AIM OF THE EXERCISE: Each entry that follows is to be duplicated exactly, without its images.

[Recorded data]
----------

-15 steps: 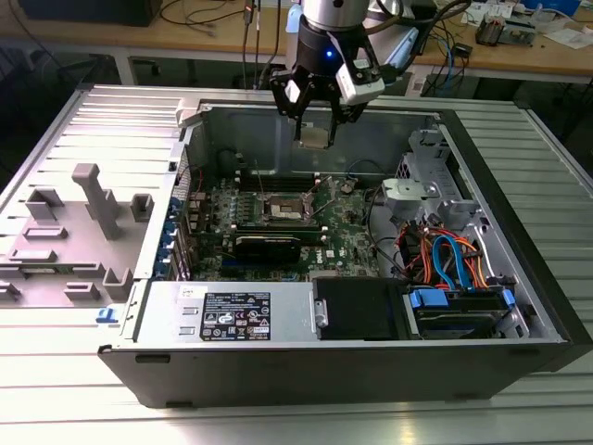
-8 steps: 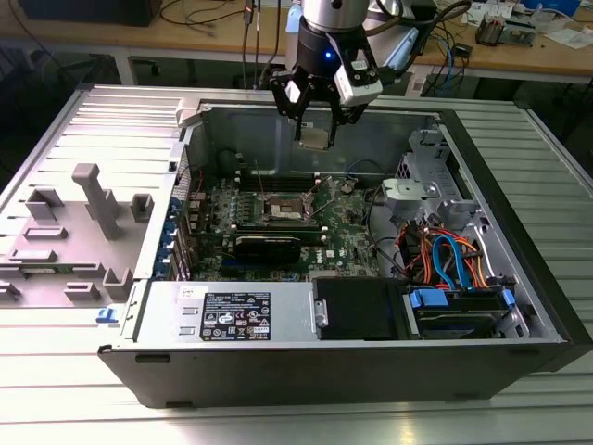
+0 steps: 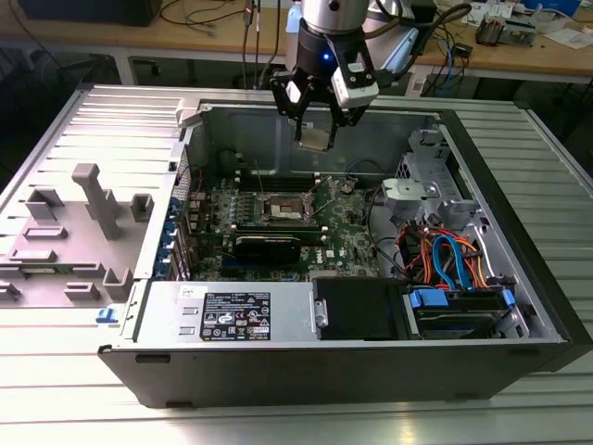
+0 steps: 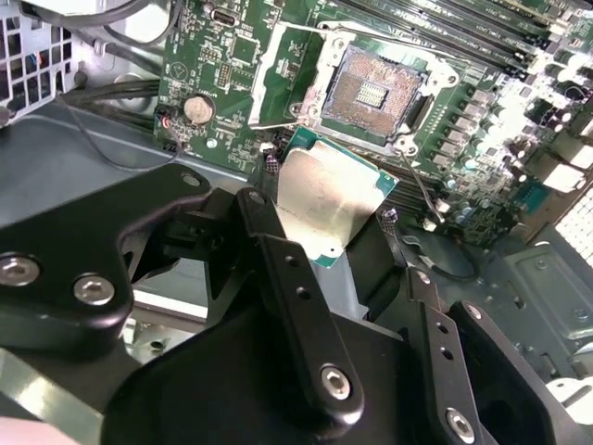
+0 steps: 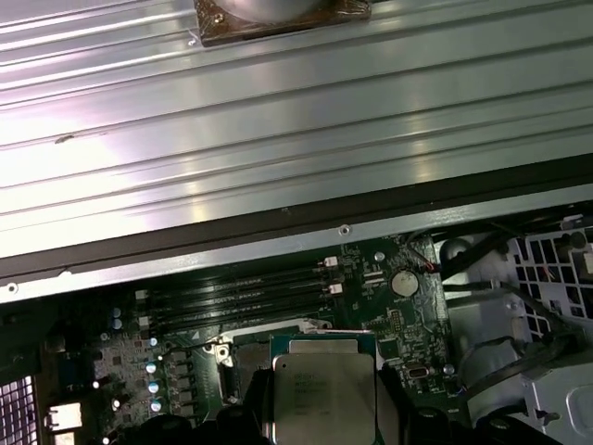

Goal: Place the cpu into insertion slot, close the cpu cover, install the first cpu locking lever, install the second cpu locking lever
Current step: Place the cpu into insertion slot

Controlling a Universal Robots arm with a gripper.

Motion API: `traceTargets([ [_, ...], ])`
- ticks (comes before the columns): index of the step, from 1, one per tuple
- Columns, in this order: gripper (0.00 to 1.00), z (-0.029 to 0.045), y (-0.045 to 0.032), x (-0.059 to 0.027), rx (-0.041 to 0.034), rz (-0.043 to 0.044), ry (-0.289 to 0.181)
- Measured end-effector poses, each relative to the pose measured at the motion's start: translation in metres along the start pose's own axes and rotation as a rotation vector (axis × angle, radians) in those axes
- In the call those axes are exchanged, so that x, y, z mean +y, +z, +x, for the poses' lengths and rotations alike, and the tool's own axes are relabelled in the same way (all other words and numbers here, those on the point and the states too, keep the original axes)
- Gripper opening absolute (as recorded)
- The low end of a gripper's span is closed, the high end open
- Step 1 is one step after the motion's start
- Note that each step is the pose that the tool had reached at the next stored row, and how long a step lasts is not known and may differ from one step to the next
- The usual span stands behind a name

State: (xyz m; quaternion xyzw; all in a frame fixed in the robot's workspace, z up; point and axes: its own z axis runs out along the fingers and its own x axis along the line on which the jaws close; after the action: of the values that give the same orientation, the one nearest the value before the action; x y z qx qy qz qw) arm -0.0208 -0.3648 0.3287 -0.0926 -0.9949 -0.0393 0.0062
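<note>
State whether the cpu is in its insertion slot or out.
Out: the gripper holds the cpu above the motherboard, and the insertion slot shows bare contacts.

I am looking at an electronics lab or assembly workshop. An open black desktop computer case (image 3: pixel 324 375) is lying on its side on a ribbed silvery metal table (image 3: pixel 296 422), its green motherboard (image 3: pixel 278 218) facing up. Behind it a long pale wooden workbench (image 3: pixel 185 44) is carrying loose tangled cables (image 3: pixel 199 11) and small circuit boards (image 3: pixel 493 32), and a grey moulded plastic fixture plate (image 3: pixel 97 199) is sitting at the exterior view's left.
</note>
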Motion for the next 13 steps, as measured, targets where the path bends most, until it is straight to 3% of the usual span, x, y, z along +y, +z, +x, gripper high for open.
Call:
traceTargets([
  [13,0.54,0.0001,0.0025,-0.0002,-0.0066,-0.0019,0.105],
])
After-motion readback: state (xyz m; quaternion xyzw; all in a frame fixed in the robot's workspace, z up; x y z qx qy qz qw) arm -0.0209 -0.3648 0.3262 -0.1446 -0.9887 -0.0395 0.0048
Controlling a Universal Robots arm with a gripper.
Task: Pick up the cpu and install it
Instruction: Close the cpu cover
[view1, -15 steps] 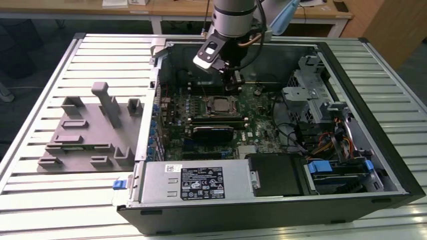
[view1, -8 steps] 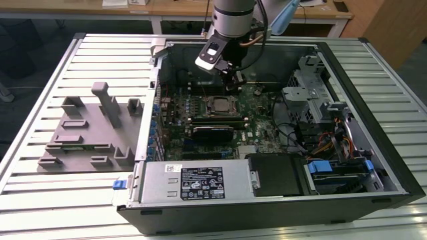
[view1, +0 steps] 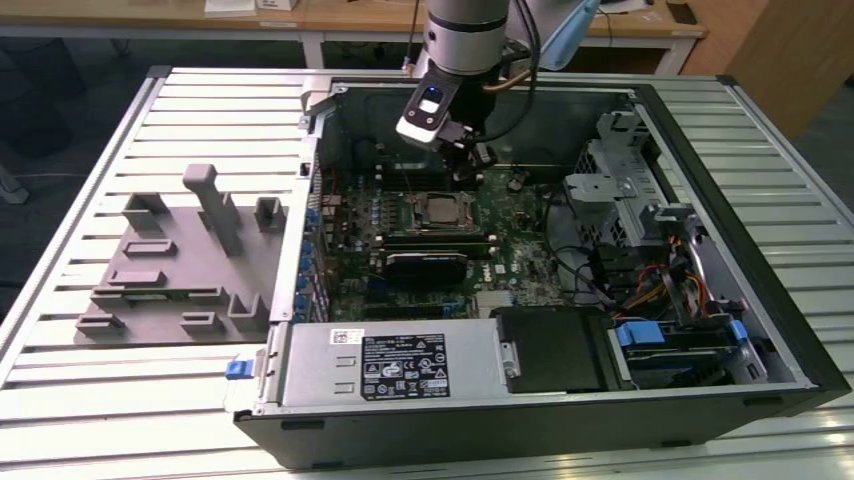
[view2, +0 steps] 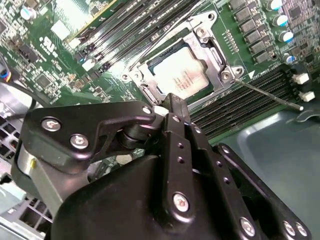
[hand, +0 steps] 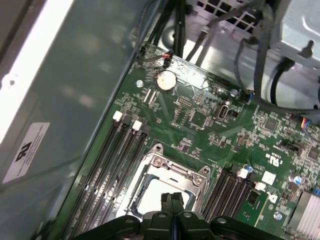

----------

RESULT OF THE TASK:
-15 steps: 
-8 steps: 
+0 steps: 
+0 steps: 
+0 steps: 

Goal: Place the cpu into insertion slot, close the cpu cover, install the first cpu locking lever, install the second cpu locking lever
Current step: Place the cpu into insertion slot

Controlling a Universal Robots arm with a gripper.

Motion API: `traceTargets([ [_, ...], ])`
- ticks (comes before the columns): index of the step, from 1, one per tuple
- Columns, in this order: gripper (0.00 to 1.00), z (-0.029 to 0.045), y (-0.045 to 0.032), x (-0.059 to 0.027), rx (-0.041 to 0.034), rz (-0.043 to 0.044), ry (-0.289 to 0.181)
- Measured end-effector poses, each relative to the pose measured at the motion's start: translation in metres along the start pose's own axes and rotation as a rotation vector (axis × angle, radians) in those axes
- In the call those axes are exchanged, so that x, y, z mean +y, +z, +x, for the poses' lengths and rotations alike, and the tool's own axes are relabelled in the same way (all other words and numbers here, those on the point and the states too, keep the original axes)
- Gripper opening absolute (as recorded)
- The low end of a gripper's span is closed, the high end open
- Step 1 is one step after the motion's start
- Note that each step is the pose that the tool had reached at the next stored row, and how long a step lasts is not known and may differ from one step to the next
- The usual span stands behind a name

State: (xyz m; quaternion xyzw; all in a frame fixed in the robot's workspace, z up; point and axes: its own z axis runs out along the fingers and its own x axis along the line on which the jaws close; after the action: of the values that give the same orientation, the one nearest the value before the action; x y z qx qy qz qw) arm -0.0208 -0.3648 0.3287 -0.0926 -0.9949 -0.0393 0.0062
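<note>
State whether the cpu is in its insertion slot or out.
Out: the gripper holds the cpu above the motherboard, and the insertion slot shows bare contacts.

I am looking at an electronics lab or assembly workshop. An open black desktop computer case (image 3: pixel 324 375) is lying on its side on a ribbed silvery metal table (image 3: pixel 296 422), its green motherboard (image 3: pixel 278 218) facing up. Behind it a long pale wooden workbench (image 3: pixel 185 44) is carrying loose tangled cables (image 3: pixel 199 11) and small circuit boards (image 3: pixel 493 32), and a grey moulded plastic fixture plate (image 3: pixel 97 199) is sitting at the exterior view's left.
</note>
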Motion for the next 13 steps, as measured, targets where the path bends most, until it is straight to 3% of the usual span, x, y, z along +y, +z, +x, gripper high for open.
Call:
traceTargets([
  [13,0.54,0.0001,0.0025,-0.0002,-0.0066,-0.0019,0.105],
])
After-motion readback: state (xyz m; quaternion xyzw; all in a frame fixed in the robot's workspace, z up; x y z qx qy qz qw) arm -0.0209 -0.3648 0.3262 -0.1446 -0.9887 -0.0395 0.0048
Controlling a Universal Robots arm with a gripper.
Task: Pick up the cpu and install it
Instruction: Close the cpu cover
[view1, -15 steps] 
[view1, -8 steps] 
[view1, +0 steps] 
[view2, +0 steps] 
[hand, +0 steps] 

That's the full output for the exercise.